- [PROBLEM TO SOLVE]:
Look through the material that follows and show every line with the string "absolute".

- [DATASET SECTION]:
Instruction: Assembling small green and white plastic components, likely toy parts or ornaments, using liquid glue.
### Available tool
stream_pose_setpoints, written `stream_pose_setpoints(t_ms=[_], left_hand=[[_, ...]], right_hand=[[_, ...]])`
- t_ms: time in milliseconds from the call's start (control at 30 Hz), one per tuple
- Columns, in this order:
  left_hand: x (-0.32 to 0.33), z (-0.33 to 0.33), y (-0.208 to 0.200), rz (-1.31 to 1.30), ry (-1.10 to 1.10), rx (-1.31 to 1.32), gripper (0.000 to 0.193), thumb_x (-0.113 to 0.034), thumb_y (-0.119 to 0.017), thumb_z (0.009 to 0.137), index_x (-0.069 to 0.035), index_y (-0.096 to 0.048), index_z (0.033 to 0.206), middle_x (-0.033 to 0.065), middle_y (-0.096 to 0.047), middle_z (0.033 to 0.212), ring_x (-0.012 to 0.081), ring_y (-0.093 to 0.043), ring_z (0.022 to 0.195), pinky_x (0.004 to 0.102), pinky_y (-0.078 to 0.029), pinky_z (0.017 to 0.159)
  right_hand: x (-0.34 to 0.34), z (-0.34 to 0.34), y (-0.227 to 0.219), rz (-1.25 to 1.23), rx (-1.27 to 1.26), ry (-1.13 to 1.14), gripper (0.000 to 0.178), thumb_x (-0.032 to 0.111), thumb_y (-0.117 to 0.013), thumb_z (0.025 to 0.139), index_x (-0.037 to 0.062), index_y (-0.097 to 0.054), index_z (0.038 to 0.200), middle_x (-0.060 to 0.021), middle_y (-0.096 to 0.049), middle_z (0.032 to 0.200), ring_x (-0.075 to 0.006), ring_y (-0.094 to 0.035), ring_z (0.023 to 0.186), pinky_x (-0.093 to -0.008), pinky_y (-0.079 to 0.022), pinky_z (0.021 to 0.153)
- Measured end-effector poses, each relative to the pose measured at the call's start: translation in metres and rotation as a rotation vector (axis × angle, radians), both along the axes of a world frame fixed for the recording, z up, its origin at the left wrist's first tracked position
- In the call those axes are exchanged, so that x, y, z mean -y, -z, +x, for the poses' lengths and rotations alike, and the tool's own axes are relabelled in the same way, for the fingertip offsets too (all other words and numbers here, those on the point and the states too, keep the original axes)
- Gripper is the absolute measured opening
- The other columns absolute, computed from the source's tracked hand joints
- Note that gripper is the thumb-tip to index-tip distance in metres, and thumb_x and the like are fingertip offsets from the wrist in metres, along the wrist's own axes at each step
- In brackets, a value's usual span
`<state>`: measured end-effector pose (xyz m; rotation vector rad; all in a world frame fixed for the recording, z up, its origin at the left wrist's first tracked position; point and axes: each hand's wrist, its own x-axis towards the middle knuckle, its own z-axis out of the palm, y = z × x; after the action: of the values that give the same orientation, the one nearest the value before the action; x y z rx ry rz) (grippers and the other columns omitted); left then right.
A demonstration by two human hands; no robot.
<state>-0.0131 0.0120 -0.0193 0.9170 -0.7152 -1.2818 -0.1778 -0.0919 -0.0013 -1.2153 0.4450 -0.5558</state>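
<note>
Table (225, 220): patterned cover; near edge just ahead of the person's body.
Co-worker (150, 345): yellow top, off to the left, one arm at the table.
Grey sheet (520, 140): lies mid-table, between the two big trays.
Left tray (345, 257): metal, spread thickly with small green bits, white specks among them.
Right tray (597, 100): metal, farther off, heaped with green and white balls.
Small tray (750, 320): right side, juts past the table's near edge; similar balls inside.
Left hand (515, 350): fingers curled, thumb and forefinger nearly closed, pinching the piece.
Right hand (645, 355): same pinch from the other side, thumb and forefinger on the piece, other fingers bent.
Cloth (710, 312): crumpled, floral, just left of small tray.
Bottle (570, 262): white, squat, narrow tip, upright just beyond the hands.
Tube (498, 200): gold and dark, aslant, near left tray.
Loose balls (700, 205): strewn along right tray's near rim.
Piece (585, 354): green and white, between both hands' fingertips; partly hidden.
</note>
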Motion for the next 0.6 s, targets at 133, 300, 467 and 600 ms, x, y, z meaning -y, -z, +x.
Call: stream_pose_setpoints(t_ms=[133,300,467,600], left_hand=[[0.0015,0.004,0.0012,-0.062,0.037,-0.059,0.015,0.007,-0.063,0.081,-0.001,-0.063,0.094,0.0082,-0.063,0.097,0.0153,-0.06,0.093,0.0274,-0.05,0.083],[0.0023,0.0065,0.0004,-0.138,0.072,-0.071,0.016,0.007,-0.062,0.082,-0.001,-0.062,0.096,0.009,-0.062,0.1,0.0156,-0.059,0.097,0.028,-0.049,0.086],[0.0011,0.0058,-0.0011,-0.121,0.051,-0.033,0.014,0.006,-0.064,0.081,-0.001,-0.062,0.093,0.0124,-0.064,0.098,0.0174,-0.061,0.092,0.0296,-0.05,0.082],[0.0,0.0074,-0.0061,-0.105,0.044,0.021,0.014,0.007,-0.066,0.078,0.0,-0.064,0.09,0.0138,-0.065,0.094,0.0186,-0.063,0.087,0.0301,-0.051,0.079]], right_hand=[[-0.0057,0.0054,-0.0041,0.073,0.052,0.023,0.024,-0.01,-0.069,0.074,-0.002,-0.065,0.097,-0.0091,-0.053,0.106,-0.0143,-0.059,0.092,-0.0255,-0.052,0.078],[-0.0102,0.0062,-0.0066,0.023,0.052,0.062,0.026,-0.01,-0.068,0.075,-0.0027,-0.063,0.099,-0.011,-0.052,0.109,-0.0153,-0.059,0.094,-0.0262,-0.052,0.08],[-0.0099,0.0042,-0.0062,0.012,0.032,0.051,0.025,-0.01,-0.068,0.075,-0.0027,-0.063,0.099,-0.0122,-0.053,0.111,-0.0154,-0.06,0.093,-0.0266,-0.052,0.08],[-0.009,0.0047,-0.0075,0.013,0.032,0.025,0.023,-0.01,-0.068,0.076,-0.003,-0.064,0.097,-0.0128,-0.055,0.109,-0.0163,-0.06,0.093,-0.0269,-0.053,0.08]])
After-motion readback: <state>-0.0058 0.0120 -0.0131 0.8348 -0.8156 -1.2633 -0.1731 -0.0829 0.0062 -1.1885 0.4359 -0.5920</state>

- [ANSWER FOR THE TASK]:
- Gripper is the absolute measured opening
- The other columns absolute, computed from the source's tracked hand joints

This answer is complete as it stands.